#  Data Structures and Sequences

## Mutable and immutable objects

Most objects in Python, such as lists, dicts, NumPy arrays, and most user-defined types (classes), are mutable. This means that the object or values that they contain can be modified:

In [1]:
a_list = ["foo", 2, [4, 5]]
a_list[2] = (3, 4)
a_list

['foo', 2, (3, 4)]

Others, like strings and tuples, are immutable:

In [2]:
a_tuple = (3, 5, (4, 5))
a_tuple[1] = "four"

TypeError: 'tuple' object does not support item assignment

## Tuples

A **tuple** is a fixed-length, immutable sequence of Python objects. The easiest way to create one is with a comma-separated sequence of values:

In [3]:
tup = 4, 5, 6

In [4]:
tup

(4, 5, 6)

In [5]:
nested_tup = (4, 5, 6), (7, 8)

In [6]:
nested_tup

((4, 5, 6), (7, 8))

You can convert any sequence or iterator to a tuple by invoking **tuple**:

In [7]:
tuple([4, 0, 2])

(4, 0, 2)

Elements can be accessed with square brackets **[ ]** as with most other sequence types.
As in C, C++, Java, and many other languages, sequences are **0-indexed** in Python:

In [8]:
tup = tuple("string")
tup[0]

's'

In [9]:
tup = tuple(["foo", [1, 2], True])

While the objects stored in a tuple may be mutable themselves, once the tuple is created it’s not possible to modify which object is stored in each slot:

In [10]:
tup[2] = False

TypeError: 'tuple' object does not support item assignment

In [11]:
tup[1].append(3)

In [12]:
tup

('foo', [1, 2, 3], True)

In [13]:
(4, None, "foo") + (6, 0) + ("bar",)

(4, None, 'foo', 6, 0, 'bar')

Multiplying a tuple by an integer, as with lists, has the effect of concatenating together
that many copies of the tuple:

In [14]:
("foo", "bar") * 4

('foo', 'bar', 'foo', 'bar', 'foo', 'bar', 'foo', 'bar')

## Unpacking tuples

In [15]:
tup = (4, 5, 6)
a, b, c = tup

In [16]:
a, b, c

(4, 5, 6)

In [17]:
tup = 4, 5, (6, 7)
a, b, (c, d) = tup

In [18]:
a, b, c, d

(4, 5, 6, 7)

A common use of variable unpacking is iterating over sequences of tuples or lists:

In [19]:
seq = [(1, 2, 3), (4, 5, 6), (7, 8, 9)]

for a, b, c in seq:
    print("a={0}, b={1}, c={2}".format(a, b, c))

a=1, b=2, c=3
a=4, b=5, c=6
a=7, b=8, c=9


Advanced tuple unpacking to help with situations where you may want to “pluck” a few elements from the beginning of a tuple.

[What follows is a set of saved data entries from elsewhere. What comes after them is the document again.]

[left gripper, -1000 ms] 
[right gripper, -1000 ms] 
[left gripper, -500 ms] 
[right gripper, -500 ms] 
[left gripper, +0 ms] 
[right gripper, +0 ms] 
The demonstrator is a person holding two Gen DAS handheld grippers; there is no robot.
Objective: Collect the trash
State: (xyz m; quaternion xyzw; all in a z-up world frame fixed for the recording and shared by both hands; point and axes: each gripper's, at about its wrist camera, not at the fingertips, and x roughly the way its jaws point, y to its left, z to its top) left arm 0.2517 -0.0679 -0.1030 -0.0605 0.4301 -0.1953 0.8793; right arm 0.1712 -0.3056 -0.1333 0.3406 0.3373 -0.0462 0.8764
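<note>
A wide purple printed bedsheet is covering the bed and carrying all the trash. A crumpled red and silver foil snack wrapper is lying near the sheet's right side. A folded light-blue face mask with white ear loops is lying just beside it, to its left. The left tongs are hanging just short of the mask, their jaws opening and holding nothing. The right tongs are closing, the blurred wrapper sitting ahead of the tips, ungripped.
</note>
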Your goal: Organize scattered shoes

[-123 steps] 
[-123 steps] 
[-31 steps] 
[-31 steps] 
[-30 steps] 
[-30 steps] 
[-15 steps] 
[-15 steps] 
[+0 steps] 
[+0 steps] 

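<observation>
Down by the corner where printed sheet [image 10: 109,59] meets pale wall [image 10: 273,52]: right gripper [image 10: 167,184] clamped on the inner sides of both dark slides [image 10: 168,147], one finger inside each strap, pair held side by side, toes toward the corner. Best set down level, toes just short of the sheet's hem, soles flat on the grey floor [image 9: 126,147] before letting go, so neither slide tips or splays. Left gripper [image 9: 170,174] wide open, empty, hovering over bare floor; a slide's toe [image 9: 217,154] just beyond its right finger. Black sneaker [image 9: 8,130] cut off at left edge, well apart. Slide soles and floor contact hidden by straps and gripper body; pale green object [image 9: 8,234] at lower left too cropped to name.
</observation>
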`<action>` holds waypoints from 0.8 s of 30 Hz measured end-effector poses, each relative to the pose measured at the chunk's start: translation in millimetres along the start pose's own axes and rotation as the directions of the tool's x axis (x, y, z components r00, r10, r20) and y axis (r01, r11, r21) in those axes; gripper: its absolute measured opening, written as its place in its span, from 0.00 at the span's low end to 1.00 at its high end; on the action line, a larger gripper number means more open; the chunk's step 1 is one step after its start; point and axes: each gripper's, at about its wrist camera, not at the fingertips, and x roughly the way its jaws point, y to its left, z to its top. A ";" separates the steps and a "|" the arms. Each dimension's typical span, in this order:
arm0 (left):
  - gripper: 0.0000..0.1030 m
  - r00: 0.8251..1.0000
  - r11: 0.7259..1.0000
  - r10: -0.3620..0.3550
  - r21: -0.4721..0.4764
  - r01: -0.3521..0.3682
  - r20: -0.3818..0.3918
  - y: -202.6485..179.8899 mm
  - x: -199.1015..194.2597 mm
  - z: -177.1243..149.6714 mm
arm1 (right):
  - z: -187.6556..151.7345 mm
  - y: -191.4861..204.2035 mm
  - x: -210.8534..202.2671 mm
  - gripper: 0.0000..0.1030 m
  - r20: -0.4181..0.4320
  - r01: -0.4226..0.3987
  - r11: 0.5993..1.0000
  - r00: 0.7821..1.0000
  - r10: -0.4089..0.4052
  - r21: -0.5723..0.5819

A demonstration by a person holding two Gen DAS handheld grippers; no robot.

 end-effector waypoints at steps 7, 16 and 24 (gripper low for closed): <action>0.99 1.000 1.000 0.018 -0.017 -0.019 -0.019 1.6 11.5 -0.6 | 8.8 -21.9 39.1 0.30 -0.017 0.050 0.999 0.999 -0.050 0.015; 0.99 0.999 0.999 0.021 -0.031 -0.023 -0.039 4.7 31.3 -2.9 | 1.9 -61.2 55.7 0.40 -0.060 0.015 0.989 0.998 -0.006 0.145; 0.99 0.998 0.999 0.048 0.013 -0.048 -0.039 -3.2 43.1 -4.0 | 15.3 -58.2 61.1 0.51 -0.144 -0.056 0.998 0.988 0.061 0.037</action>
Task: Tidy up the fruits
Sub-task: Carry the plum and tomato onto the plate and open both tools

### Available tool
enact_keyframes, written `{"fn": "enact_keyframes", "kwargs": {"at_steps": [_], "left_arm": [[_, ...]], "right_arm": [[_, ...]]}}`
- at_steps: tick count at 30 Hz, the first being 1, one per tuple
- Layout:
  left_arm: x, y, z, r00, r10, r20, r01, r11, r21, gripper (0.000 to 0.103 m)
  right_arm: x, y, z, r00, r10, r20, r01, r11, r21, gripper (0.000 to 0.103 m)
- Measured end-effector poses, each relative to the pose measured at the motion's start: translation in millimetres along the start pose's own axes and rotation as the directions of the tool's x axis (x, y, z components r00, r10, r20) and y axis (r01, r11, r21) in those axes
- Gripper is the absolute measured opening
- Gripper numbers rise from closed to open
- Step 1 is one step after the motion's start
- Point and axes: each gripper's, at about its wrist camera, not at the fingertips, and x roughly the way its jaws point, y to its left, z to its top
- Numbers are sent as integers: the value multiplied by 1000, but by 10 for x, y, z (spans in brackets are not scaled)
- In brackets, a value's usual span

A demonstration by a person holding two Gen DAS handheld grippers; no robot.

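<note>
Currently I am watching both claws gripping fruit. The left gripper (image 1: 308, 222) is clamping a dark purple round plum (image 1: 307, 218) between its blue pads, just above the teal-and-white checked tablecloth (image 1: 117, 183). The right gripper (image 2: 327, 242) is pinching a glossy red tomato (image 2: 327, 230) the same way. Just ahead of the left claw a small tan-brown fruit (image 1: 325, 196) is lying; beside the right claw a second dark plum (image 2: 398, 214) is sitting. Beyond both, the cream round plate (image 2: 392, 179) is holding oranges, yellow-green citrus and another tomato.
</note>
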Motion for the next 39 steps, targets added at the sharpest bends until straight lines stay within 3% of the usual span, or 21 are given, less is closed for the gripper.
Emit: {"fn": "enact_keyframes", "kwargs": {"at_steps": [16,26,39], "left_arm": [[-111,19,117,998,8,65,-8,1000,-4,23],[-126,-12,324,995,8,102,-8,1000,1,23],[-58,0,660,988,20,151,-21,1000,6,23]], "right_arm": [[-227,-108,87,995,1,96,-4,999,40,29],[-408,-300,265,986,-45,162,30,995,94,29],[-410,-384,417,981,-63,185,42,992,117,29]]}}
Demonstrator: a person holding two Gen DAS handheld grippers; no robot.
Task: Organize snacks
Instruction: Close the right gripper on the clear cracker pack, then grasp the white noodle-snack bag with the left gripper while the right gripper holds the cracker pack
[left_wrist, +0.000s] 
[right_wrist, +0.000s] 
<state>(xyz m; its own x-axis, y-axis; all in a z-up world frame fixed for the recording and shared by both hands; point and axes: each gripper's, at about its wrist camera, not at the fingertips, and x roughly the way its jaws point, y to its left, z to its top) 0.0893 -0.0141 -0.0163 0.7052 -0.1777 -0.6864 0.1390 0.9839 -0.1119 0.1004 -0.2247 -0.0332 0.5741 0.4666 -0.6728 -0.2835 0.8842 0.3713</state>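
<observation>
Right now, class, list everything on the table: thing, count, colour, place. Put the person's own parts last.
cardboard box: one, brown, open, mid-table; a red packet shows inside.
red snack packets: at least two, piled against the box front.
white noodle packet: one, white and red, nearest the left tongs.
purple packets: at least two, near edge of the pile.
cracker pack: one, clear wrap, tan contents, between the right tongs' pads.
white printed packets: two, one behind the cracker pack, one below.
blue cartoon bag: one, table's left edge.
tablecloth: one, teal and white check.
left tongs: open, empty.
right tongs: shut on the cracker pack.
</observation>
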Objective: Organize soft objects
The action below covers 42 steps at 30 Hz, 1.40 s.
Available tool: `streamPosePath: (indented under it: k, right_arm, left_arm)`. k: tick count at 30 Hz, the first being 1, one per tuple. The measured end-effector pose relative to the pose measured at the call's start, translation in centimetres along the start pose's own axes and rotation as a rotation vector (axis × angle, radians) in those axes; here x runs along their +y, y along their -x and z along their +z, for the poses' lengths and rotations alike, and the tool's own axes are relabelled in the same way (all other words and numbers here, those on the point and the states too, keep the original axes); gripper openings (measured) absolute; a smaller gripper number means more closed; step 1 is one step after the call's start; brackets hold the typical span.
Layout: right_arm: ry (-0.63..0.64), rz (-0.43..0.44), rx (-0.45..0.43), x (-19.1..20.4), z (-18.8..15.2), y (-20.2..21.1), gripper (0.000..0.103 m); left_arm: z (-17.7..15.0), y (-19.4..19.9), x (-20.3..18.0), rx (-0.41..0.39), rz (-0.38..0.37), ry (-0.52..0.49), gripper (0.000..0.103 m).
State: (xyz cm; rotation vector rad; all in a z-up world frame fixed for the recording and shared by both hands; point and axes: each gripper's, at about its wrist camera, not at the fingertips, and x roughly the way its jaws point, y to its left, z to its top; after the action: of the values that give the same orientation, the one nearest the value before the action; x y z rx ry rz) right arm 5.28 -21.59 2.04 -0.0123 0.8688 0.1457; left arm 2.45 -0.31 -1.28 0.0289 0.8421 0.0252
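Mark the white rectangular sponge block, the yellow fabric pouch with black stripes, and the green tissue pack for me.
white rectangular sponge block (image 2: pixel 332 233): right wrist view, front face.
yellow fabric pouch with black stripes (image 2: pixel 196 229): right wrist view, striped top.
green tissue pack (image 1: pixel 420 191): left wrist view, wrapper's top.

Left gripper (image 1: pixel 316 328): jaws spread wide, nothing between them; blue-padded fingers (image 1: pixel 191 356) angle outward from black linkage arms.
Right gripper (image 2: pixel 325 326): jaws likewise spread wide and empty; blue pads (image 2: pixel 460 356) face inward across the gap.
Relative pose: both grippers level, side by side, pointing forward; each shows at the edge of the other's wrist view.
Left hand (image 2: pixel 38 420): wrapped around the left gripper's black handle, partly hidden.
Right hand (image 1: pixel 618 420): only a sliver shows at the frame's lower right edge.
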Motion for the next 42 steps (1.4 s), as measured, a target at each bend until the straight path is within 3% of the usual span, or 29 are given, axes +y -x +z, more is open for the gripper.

Use the special syntax __*rest__, which is also used in function signatures to capture an arbitrarily long list of positional arguments:

In [20]:
values = 1, 2, 3, 4, 5

In [21]:
a, b, *rest = values

In [22]:
a, b

(1, 2)

In [23]:
rest

[3, 4, 5]

Python programmers will use the underscore _ for unwanted variables

In [24]:
a, b, *_ = values

In [25]:
a, b

(1, 2)

#### Tuple methods

**count**: counts the number of occurrences of a value:

In [26]:
a = (1, 2, 2, 2, 3, 4, 2)

In [27]:
a.count(2)

4

## Lists

Lists are variable-length and their contents can be modified in-place. You can define them using square brackets `[ ]` or using the `list` type function:

In [40]:
a_list = [2, 3, 7, None]
tup = ("foo", "bar", "baz")

In [41]:
b_list = list(tup)

In [42]:
b_list

['foo', 'bar', 'baz']

In [43]:
b_list[1] = "peekaboo"

In [44]:
b_list

['foo', 'peekaboo', 'baz']

The **list** function is frequently used in data processing as a way to materialize an
iterator or generator expression:

In [45]:
gen = range(10)

In [46]:
list(gen)

[0, 1, 2, 3, 4, 5, 6, 7, 8, 9]

#### Adding and removing elements

Elements can be appended to the end of the list with the **append** method:

In [47]:
b_list.append("dwarf")

In [48]:
b_list

['foo', 'peekaboo', 'baz', 'dwarf']

Using **insert** you can insert an element at a specific location in the list:

In [49]:
b_list.insert(1, "red")

In [50]:
b_list

['foo', 'red', 'peekaboo', 'baz', 'dwarf']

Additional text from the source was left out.